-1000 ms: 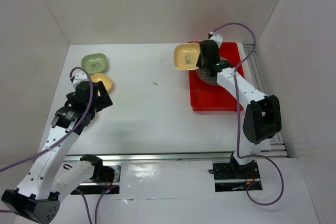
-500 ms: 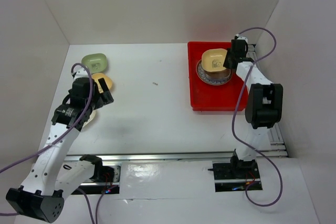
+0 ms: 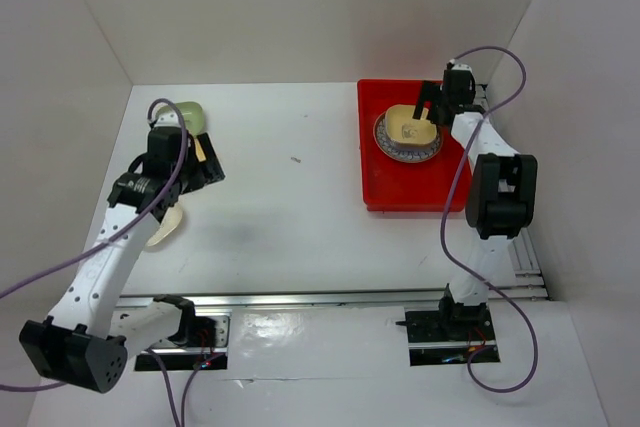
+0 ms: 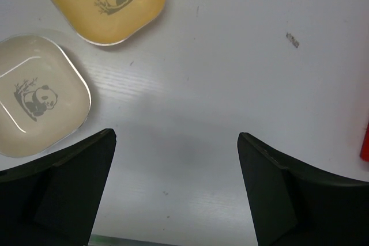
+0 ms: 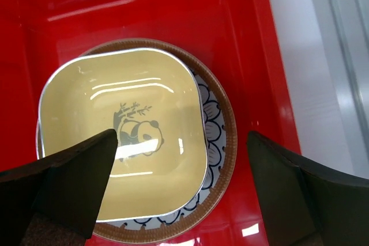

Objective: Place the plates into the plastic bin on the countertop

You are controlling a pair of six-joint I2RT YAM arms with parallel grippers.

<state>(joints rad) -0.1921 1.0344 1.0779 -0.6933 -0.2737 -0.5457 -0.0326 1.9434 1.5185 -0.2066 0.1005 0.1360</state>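
Observation:
The red plastic bin [image 3: 412,190] lies at the right of the white countertop [image 3: 300,207]. In it a round brown-rimmed plate [image 5: 221,142] carries a yellow panda dish [image 5: 86,113]. My right gripper [image 5: 181,182] hovers open just above that dish [image 3: 408,127], holding nothing. At the left, my left gripper [image 4: 176,188] stands open over bare countertop. An amber dish [image 4: 106,1] and a cream dish [image 4: 37,96] lie ahead of it to the left. A green dish [image 3: 192,113] shows partly behind the left arm.
White walls close in the countertop on three sides. A metal rail [image 3: 500,147] runs along the right edge beside the bin [image 5: 271,84]. A small dark speck [image 3: 296,158] lies mid-table. The bin's edge [image 4: 365,142] shows at the far right of the left wrist view.
My right gripper carried the yellow dish over the bin, set it on the round plate and opened. My left arm swung farther back toward the dishes at the left.

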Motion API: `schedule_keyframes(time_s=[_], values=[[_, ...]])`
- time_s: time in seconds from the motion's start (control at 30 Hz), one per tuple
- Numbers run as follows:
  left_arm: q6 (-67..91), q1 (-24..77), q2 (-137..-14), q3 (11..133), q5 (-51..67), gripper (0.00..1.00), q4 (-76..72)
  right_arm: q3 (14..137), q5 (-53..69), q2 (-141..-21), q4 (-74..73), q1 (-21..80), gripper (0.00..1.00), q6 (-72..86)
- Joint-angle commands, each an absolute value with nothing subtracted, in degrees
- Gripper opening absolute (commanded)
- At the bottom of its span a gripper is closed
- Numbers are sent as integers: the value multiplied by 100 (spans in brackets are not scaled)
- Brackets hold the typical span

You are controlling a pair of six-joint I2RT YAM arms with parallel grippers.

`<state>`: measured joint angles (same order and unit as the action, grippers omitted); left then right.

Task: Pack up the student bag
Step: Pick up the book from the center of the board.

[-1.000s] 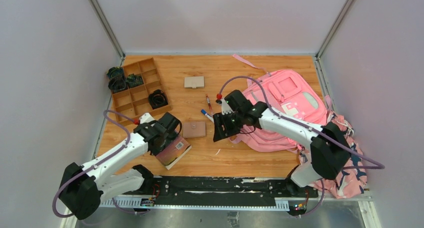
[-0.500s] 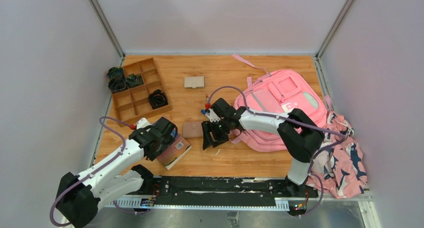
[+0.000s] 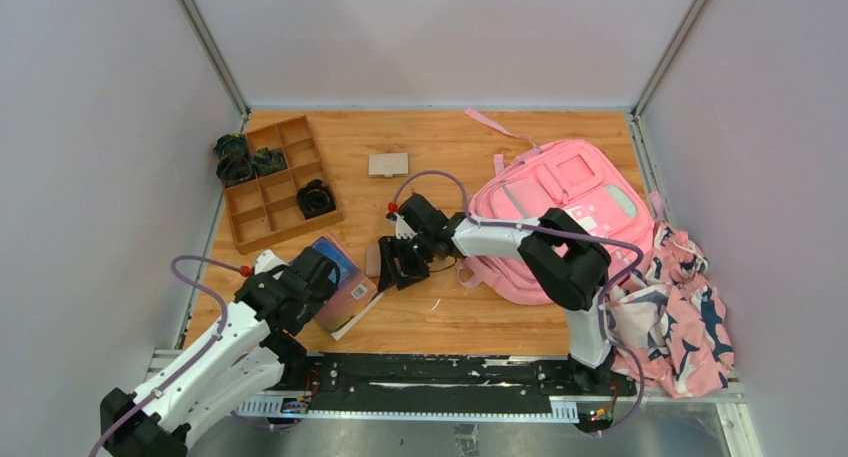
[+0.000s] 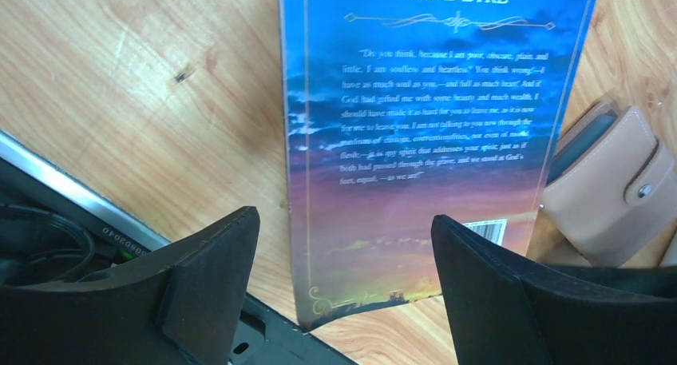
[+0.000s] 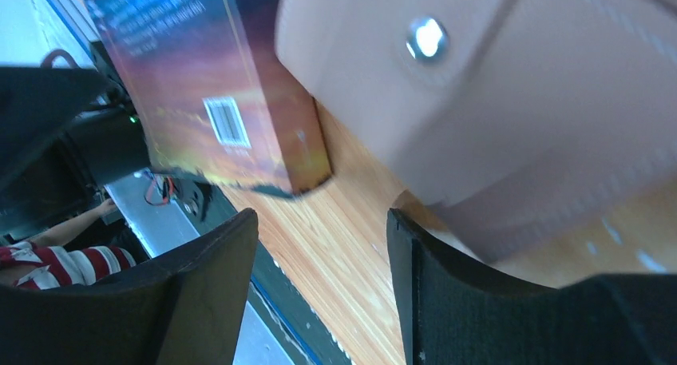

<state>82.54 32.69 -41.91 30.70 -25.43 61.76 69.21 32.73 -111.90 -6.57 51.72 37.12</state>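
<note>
On the table [image 3: 450,317]: book [image 3: 345,277] near front edge, wallet [image 4: 615,189] just beside it at 2 o'clock, compartment tray [image 3: 275,182] at 11, flat case [image 3: 388,164] at 1, student bag [image 3: 560,202] at 3, cloth bundle [image 3: 680,322] at the bag's 4.

book [image 4: 431,141]: "JANE EYRE" printed on the blue-to-orange cover, barcode side up; laid flat on the table [image 3: 450,317], directly ahead of the left gripper [image 4: 343,237], framed between its fingers.
tan case [image 4: 615,189]: closed by a snap button; set just right of the book, directly ahead of the right gripper [image 5: 319,221].
second tan case [image 3: 388,164]: placed well beyond both grippers.
wooden tray [image 3: 255,215]: compartmented, located beyond the left gripper; dark items [image 3: 316,197] held in several cells.
patterned cloth [image 3: 680,317]: bundled far right of the right gripper.
</note>
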Motion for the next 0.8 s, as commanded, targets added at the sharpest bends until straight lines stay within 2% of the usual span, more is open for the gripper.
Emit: schedule_keyframes(time_s=[0.0, 0.27, 0.53, 0.63, 0.77], values=[[8690, 3221, -3905, 2758, -2447, 85, 6592, 7451, 3337, -11646, -479, 5384, 64, 3836], [8891, 3228, -4297, 2588, -2454, 87, 6552, 7900, 3225, -12018, -599, 5419, 64, 3761], [8544, 3226, -5132, 2508, -2236, 86, 5299, 8217, 3251, -12190, -878, 5087, 64, 3580], [8581, 3226, -5044, 2376, -2081, 81, 4969, 8205, 3582, -12203, -872, 5152, 64, 3539], [8697, 3225, -4571, 2244, -2090, 69, 4909, 8077, 4030, -12235, -713, 5316, 63, 3546]])
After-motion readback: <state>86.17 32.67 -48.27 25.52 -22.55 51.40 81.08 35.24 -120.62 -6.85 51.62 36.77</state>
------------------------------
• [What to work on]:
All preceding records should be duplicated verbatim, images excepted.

• [Output of the task]:
-1000 ms: 
-500 ms: 
+0 ms: 
+0 ms: 
+0 ms: 

Objective: Place the plates into the plastic bin on the countertop

You are controlling a pair of six-joint I2RT YAM arms with parallel grippers.

<state>(joints rad) -0.1921 1.0344 1.0779 -0.6933 -0.2737 -0.5457 -0.0326 1.9434 1.5185 -0.2066 0.1005 0.1360</state>
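Observation:
The red plastic bin [image 3: 412,190] lies at the right of the white countertop [image 3: 300,207]. In it a round brown-rimmed plate [image 5: 221,142] carries a yellow panda dish [image 5: 86,113]. My right gripper [image 5: 181,182] hovers open just above that dish [image 3: 408,127], holding nothing. At the left, my left gripper [image 4: 176,188] stands open over bare countertop. An amber dish [image 4: 106,1] and a cream dish [image 4: 37,96] lie ahead of it to the left. A green dish [image 3: 192,113] shows partly behind the left arm.
White walls close in the countertop on three sides. A metal rail [image 3: 500,147] runs along the right edge beside the bin [image 5: 271,84]. A small dark speck [image 3: 296,158] lies mid-table. The bin's edge [image 4: 365,142] shows at the far right of the left wrist view.
My right gripper carried the yellow dish over the bin, set it on the round plate and opened. My left arm swung farther back toward the dishes at the left.
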
Motion API: `schedule_keyframes(time_s=[_], values=[[_, ...]])`
- time_s: time in seconds from the motion's start (control at 30 Hz), one per tuple
- Numbers run as follows:
  left_arm: q6 (-67..91), q1 (-24..77), q2 (-137..-14), q3 (11..133), q5 (-51..67), gripper (0.00..1.00), q4 (-76..72)
  right_arm: q3 (14..137), q5 (-53..69), q2 (-141..-21), q4 (-74..73), q1 (-21..80), gripper (0.00..1.00), q6 (-72..86)
- Joint-angle commands, each an absolute value with nothing subtracted, in degrees
- Gripper opening absolute (commanded)
- At the bottom of its span a gripper is closed
- Numbers are sent as integers: the value multiplied by 100 (spans in brackets are not scaled)
- Brackets hold the typical span

You are controlling a pair of six-joint I2RT YAM arms with parallel grippers.

`<state>`: measured joint angles (same order and unit as the action, grippers omitted); left then right.

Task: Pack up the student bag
Step: Pick up the book from the center of the board.

[-1.000s] 
[-0.500s] 
[+0.000s] 
[+0.000s] 
[+0.000s] 

<state>82.54 32.69 -41.91 30.70 -25.43 61.76 69.21 32.73 -111.90 -6.57 51.72 37.12</state>
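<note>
On the table [image 3: 450,317]: book [image 3: 345,277] near front edge, wallet [image 4: 615,189] just beside it at 2 o'clock, compartment tray [image 3: 275,182] at 11, flat case [image 3: 388,164] at 1, student bag [image 3: 560,202] at 3, cloth bundle [image 3: 680,322] at the bag's 4.

book [image 4: 431,141]: "JANE EYRE" printed on the blue-to-orange cover, barcode side up; laid flat on the table [image 3: 450,317], directly ahead of the left gripper [image 4: 343,237], framed between its fingers.
tan case [image 4: 615,189]: closed by a snap button; set just right of the book, directly ahead of the right gripper [image 5: 319,221].
second tan case [image 3: 388,164]: placed well beyond both grippers.
wooden tray [image 3: 255,215]: compartmented, located beyond the left gripper; dark items [image 3: 316,197] held in several cells.
patterned cloth [image 3: 680,317]: bundled far right of the right gripper.
</note>
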Motion for the next 0.8 s, as commanded, targets added at the sharpest bends until straight lines stay within 2% of the usual span, more is open for the gripper.
Emit: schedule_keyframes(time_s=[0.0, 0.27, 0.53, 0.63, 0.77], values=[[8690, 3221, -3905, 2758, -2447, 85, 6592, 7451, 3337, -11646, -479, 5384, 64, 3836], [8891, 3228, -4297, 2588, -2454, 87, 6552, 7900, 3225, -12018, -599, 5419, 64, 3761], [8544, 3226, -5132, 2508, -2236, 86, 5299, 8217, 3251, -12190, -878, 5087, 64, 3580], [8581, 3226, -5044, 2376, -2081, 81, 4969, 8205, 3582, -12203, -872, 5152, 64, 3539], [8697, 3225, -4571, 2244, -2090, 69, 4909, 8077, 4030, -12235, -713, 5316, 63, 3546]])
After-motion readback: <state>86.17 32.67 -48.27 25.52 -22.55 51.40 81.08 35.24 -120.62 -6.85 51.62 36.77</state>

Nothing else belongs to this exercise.